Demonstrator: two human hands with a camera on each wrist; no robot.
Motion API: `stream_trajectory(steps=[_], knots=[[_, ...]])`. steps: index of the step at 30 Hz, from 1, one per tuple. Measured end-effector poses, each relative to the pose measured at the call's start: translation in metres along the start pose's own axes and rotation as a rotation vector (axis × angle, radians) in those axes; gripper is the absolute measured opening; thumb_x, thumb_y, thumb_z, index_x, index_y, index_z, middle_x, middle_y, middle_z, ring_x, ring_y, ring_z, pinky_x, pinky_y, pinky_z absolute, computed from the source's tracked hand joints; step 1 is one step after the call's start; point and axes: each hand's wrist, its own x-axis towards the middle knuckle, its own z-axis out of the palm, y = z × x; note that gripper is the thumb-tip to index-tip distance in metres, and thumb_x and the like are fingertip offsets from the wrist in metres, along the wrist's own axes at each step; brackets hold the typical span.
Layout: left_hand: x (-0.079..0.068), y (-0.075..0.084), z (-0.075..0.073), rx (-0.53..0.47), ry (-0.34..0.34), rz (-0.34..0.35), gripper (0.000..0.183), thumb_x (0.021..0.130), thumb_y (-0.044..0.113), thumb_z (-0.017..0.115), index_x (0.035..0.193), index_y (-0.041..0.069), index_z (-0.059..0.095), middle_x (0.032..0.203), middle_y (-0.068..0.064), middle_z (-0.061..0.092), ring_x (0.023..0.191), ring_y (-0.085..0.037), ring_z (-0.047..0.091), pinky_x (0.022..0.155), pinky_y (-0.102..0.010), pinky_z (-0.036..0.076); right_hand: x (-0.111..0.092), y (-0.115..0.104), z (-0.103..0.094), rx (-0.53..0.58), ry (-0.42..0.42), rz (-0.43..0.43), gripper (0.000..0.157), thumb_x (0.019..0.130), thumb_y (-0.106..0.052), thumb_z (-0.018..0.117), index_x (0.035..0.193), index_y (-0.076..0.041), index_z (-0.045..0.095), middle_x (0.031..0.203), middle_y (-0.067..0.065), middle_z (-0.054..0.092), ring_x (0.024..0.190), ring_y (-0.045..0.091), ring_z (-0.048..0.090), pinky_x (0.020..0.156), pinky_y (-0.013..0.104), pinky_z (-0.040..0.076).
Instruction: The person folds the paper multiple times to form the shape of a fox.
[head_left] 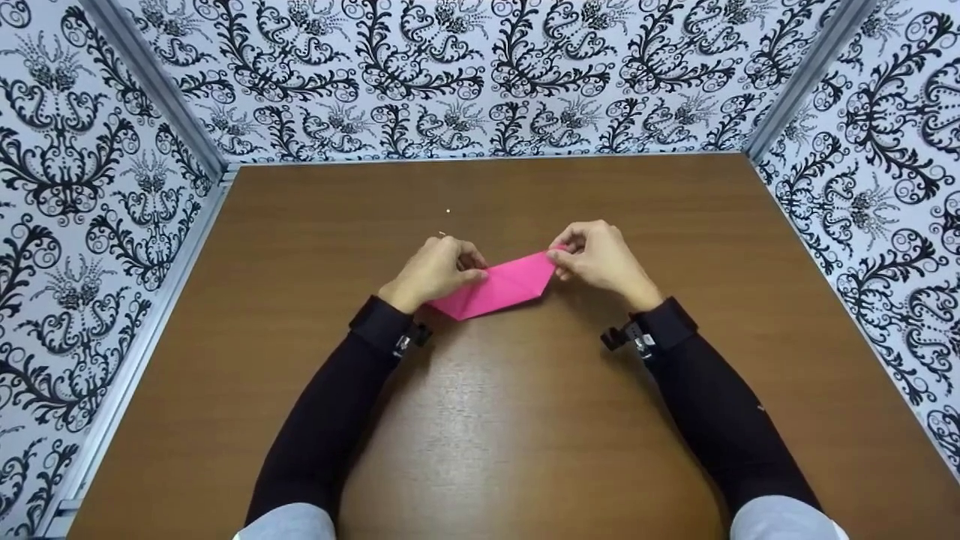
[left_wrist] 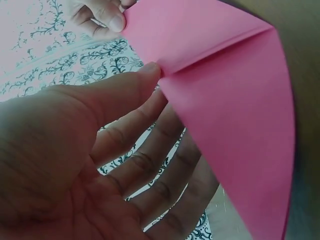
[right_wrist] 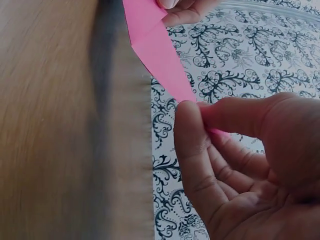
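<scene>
A folded sheet of pink paper slants over the middle of the table, its right end higher in the head view. My left hand pinches its far edge, left of the middle, with the thumb on top and the fingers behind it in the left wrist view. A diagonal crease crosses the pink paper near that thumb. At the other end, my right hand pinches the corner between thumb and index finger. In the right wrist view, a bit of pink shows beyond the right hand's fingertips.
The brown wooden table extends around both hands. A small white speck lies beyond the left hand. Patterned black-and-white panels enclose the back and sides, joined by metal rails.
</scene>
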Motion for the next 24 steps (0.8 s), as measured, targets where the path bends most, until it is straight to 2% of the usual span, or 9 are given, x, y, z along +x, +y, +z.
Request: stream_trajectory(steps=[7,12,15,19,24], knots=[[-0.001,0.001,0.000,0.054,0.030,0.041,0.028,0.106,0.022,0.089,0.130,0.008,0.086,0.118,-0.010,0.089,0.109,-0.027,0.085,0.101,-0.047,0.068,0.000,0.006,-0.004,-0.007,-0.004,0.106,0.015,0.108,-0.015,0.084,0.114,-0.001,0.085,0.100,0.018,0.088,0.071,0.013,0.084,0.068,0.031,0.071],[-0.006,0.009,0.002,0.116,0.072,0.121,0.019,0.102,0.016,0.092,0.118,0.008,0.087,0.116,-0.010,0.086,0.107,-0.028,0.082,0.098,-0.045,0.068,-0.001,0.011,-0.004,-0.049,0.002,0.155,0.017,0.109,-0.017,0.084,0.114,-0.002,0.085,0.098,0.015,0.088,0.069,0.011,0.082,0.063,0.024,0.066],[-0.010,0.018,0.005,0.147,0.056,0.195,0.013,0.102,0.016,0.093,0.112,0.010,0.087,0.113,-0.009,0.084,0.107,-0.028,0.080,0.096,-0.046,0.068,-0.001,0.014,-0.004,-0.063,0.007,0.169,0.016,0.108,-0.016,0.084,0.113,0.000,0.086,0.096,0.015,0.087,0.065,0.009,0.081,0.062,0.023,0.066],[-0.014,0.026,0.011,0.187,0.006,0.286,0.013,0.102,0.017,0.093,0.113,0.011,0.090,0.112,-0.008,0.082,0.105,-0.028,0.080,0.093,-0.046,0.070,0.000,0.017,-0.004,-0.064,0.002,0.195,0.015,0.106,-0.013,0.085,0.110,0.001,0.087,0.093,0.016,0.087,0.062,0.008,0.080,0.061,0.025,0.068],[-0.015,0.028,0.017,0.256,-0.009,0.351,0.015,0.101,0.016,0.094,0.115,0.011,0.091,0.113,-0.010,0.083,0.107,-0.030,0.083,0.094,-0.047,0.072,-0.001,0.019,-0.005,-0.085,-0.015,0.232,0.014,0.106,-0.013,0.085,0.109,0.001,0.088,0.092,0.017,0.088,0.061,0.008,0.079,0.062,0.026,0.068]])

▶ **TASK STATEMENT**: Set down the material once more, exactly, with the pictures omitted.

▶ **TASK RESPONSE**:
Demonstrator: two human hands with a camera on each wrist; no robot.
Motion API: `stream_trajectory(steps=[_], knots=[[_, ...]])`. steps: index of the step at 30 Hz, from 1, one per tuple. Measured end-effector poses, each relative to the pose measured at the call's start: translation in metres along the start pose's own axes and rotation as a rotation vector (axis × angle, radians) in those axes; gripper is the absolute measured opening; thumb_x, thumb_y, thumb_z, index_x, index_y, index_z, middle_x, middle_y, middle_z, ring_x, ring_y, ring_z, pinky_x, pinky_y, pinky_z absolute, computed from the source's tracked hand joints; step 1 is one step after the call's start; point and axes: each hand's wrist, its own x-axis towards the middle knuckle, its own z-axis out of the palm, y = z × x; note that gripper is the thumb-tip to index-tip distance in metres, and thumb_x and the like are fingertip offsets from the wrist in metres, along the wrist's own axes at each step; brackets hold the typical span.
Layout: left_hand: x (-0.079..0.068), y (-0.075..0.084), z (-0.075..0.073), rx (-0.53..0.47), ry (-0.34..0.34), rz (-0.34..0.35), gripper (0.000..0.183), thumb_x (0.021..0.130), thumb_y (-0.044..0.113), thumb_z (-0.017..0.115), index_x (0.035..0.193), index_y (-0.041..0.069), index_z (-0.059..0.095), middle_x (0.032..0.203), middle_y (-0.068..0.064), middle_z (-0.061..0.092), ring_x (0.023..0.191), ring_y (-0.085..0.037), ring_z (-0.047..0.091), pinky_x (0.022..0.155), pinky_y (-0.102..0.010), pinky_z (-0.036..0.076); right_hand: x (-0.111..0.092), y (-0.115..0.104), z (-0.103..0.094), rx (-0.53..0.58), ry (-0.42..0.42), rz (-0.43..0.43), gripper (0.000..0.157), thumb_x (0.019..0.130), thumb_y (-0.106..0.052), thumb_z (-0.018..0.117), index_x (0.035..0.193), index_y (-0.076..0.041), index_z (-0.045..0.095), middle_x (0.031..0.203), middle_y (-0.067..0.065), middle_z (-0.054..0.092), ring_x (0.024..0.190), ring_y (-0.045..0.091), ring_z (-0.048..0.090), pinky_x (0.020..0.156), pinky_y (-0.013..0.104), pinky_z (-0.040..0.076).
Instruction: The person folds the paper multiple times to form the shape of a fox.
[head_left] 
[left_wrist] 
[right_wrist] 
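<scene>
A folded sheet of pink paper slants over the middle of the table, its right end higher in the head view. My left hand pinches its far edge, left of the middle, with the thumb on top and the fingers behind it in the left wrist view. A diagonal crease crosses the pink paper near that thumb. At the other end, my right hand pinches the corner between thumb and index finger. In the right wrist view, a bit of pink shows beyond the right hand's fingertips.
The brown wooden table extends around both hands. A small white speck lies beyond the left hand. Patterned black-and-white panels enclose the back and sides, joined by metal rails.
</scene>
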Motion for the next 24 steps (0.8 s), as measured, targets where the path bends most, until it is straight to 2% of the usual span, or 9 are given, x, y, z along +x, +y, +z.
Request: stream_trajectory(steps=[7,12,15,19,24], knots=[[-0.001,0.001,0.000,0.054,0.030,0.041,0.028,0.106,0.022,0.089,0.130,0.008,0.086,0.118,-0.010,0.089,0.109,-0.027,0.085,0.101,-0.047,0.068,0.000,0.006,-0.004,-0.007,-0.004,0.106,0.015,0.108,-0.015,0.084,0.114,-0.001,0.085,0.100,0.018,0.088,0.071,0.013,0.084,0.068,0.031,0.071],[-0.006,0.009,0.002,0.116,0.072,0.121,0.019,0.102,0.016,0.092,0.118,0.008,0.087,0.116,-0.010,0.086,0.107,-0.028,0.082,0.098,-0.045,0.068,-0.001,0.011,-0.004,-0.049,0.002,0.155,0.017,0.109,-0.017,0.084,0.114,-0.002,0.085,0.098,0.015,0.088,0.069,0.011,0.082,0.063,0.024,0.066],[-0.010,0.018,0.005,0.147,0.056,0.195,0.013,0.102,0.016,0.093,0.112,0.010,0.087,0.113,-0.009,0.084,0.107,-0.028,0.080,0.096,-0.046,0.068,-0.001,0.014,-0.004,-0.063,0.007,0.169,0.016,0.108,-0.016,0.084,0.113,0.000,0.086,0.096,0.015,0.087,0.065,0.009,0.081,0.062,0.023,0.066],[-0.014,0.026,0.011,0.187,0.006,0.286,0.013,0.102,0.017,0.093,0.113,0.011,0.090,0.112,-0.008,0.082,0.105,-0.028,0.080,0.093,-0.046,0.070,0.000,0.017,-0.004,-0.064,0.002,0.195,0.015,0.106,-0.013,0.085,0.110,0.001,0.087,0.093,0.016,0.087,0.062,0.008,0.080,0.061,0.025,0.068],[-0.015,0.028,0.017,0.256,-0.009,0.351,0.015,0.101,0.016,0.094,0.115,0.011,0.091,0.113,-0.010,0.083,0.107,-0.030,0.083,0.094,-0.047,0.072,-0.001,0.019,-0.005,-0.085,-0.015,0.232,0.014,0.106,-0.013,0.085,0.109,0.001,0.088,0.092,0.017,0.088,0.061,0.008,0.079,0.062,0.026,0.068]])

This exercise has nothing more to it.